I think this is correct way, but I'm not sure this because there are no information nor examples.
Also I also confirm this way could be extended another error distributions (including, poisson, gamma, binomial, negative- binomial etc.).
If there are another good ways or advices, please teach me.
You can calculate any function (including the difference in coefficients) of draws (such as those produced by Stan) from any proper posterior distribution.

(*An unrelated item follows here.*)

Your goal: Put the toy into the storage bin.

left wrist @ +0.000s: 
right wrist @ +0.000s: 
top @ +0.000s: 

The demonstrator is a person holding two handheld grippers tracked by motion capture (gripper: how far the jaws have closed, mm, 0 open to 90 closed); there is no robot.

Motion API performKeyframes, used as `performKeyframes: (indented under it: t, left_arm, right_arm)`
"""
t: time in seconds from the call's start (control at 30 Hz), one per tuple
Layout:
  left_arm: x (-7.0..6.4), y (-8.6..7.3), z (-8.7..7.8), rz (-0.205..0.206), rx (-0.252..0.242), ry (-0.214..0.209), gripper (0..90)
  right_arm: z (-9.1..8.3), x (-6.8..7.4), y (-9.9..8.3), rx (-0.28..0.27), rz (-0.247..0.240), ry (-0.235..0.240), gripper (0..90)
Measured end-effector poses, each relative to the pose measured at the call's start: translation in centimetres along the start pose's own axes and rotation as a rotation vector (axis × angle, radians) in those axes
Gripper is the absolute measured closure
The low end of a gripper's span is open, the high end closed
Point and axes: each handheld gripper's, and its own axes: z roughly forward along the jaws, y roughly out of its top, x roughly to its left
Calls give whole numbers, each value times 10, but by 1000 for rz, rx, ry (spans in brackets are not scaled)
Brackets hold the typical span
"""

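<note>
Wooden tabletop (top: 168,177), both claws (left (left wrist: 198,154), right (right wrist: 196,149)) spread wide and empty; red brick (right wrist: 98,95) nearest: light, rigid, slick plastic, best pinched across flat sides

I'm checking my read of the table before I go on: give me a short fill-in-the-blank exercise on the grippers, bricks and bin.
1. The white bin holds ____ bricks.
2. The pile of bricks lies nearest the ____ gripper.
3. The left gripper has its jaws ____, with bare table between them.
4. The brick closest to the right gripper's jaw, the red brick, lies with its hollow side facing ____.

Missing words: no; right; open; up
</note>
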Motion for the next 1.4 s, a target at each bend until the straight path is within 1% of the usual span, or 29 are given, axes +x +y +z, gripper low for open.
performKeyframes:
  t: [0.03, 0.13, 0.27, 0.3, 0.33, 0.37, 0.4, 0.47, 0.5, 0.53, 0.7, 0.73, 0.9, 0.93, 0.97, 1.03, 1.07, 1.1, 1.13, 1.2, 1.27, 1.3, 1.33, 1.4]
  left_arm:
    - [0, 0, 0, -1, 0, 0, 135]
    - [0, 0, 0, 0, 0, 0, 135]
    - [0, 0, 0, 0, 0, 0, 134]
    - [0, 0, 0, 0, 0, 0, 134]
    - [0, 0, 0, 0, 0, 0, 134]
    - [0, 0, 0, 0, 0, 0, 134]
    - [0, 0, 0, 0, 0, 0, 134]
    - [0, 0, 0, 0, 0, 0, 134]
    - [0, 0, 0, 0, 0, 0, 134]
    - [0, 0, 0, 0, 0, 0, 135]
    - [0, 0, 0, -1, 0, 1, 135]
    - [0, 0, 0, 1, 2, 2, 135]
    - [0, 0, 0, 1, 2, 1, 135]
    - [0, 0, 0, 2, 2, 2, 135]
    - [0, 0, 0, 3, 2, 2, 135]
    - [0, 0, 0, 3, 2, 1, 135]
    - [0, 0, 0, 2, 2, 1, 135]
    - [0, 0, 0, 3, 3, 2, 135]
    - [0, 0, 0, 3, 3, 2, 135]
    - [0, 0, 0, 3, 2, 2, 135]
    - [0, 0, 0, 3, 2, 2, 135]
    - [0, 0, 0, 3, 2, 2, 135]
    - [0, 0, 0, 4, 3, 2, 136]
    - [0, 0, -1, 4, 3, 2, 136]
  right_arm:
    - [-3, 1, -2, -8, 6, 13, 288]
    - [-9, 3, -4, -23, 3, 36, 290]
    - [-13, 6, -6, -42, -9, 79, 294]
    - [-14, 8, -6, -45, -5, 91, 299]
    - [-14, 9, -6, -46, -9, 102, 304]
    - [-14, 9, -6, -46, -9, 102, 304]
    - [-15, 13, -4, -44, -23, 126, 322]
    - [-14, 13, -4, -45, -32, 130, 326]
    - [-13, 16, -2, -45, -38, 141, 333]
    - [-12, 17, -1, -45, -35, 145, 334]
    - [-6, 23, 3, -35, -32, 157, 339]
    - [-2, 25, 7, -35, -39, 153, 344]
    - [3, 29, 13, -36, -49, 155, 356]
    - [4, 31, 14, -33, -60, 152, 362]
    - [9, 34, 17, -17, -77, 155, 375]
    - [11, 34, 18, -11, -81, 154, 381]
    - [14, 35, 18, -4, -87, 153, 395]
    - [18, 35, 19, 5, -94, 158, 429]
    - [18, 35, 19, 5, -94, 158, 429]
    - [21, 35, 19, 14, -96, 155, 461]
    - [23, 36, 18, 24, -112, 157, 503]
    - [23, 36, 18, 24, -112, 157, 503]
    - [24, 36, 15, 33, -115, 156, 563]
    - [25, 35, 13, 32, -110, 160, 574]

I have a logistic regression model, for which I have been using the rms package. The model fits best using a log term for tn1, and for clinical interpretation I’m using log2. I ran the model using lrm from the rms package, and then to double check, I ran it using glm. The initial coefficients are the same:
h <- lrm(formula = outcomehosp ~ I(log2(tn1 + 0.001)) + apscore_ad +
emsurg + corrapiidiag, data = d, x = TRUE, y = TRUE)
Coef S.E. Wald Z Pr(>|Z|)
Intercept -3.4570 0.3832 -9.02 <0.0001
tn1 0.0469 0.0180 2.60 0.0093
apscore_ad 0.1449 0.0127 11.44 <0.0001
emsurg 0.0731 0.3228 0.23 0.8208
f <- glm(formula = outcomehosp ~ apscore_ad + emsurg + corrapiidiag +
I(log2(tn1 + 0.001)), family = binomial(), data = tn24)
Coefficients:
Estimate Std. Error z value Pr(>|z|)
(Intercept) -3.45699 0.38315 -9.023 < 2e-16
I(log2(tn1 + 0.001)) 0.04690 0.01804 2.600 0.00932
apscore_ad 0.14487 0.01267 11.438 < 2e-16
emsurg 0.07310 0.32277 0.226 0.82082
However when I try to get the odds ratios, they are noticeably different for tn1 between the two models, and this doesn’t seem to be a difference of log2 transformation.
summary(h)
Effects Response : outcomehosp
Factor Low High Diff. Effect S.E. Lower 0.95 Upper 0.95
tn1 0 0.21 0.21 0.362120 0.15417 6.5300e-02 0.673990
Odds Ratio 0 0.21 0.21 1.436400 NA 1.0675e+00 1.962100
apscore_ad 14 25.00 11.00 1.593600 0.15631 1.3605e+00 1.961000
Odds Ratio 14 25.00 11.00 4.921400 NA 3.8981e+00 7.106600
emsurg 0 1.00 1.00 0.073103 0.33051 -5.8224e-01 0.734860
Odds Ratio 0 1.00 1.00 1.075800 NA 5.5865e-01 2.085200
exp(f$coefficients)
(Intercept) 0.03152467
apscore_ad 1.15589222
emsurg 1.07584115
I(log2(tn1 + 0.001)) 1.04802
Would anyone be able to explain what the rms package is calculating the odds ratio of? Many thanks.
The tn1 effect from summary(h) is the effect on the log of the odds ratio of tn1 going from 0 to 0.21 -- the inter-quartile range. See ?summary.rms.
So, the effect from the first row of summary(h) is 0.36212 = (log2(0.211)-log2(0.001))*.0469.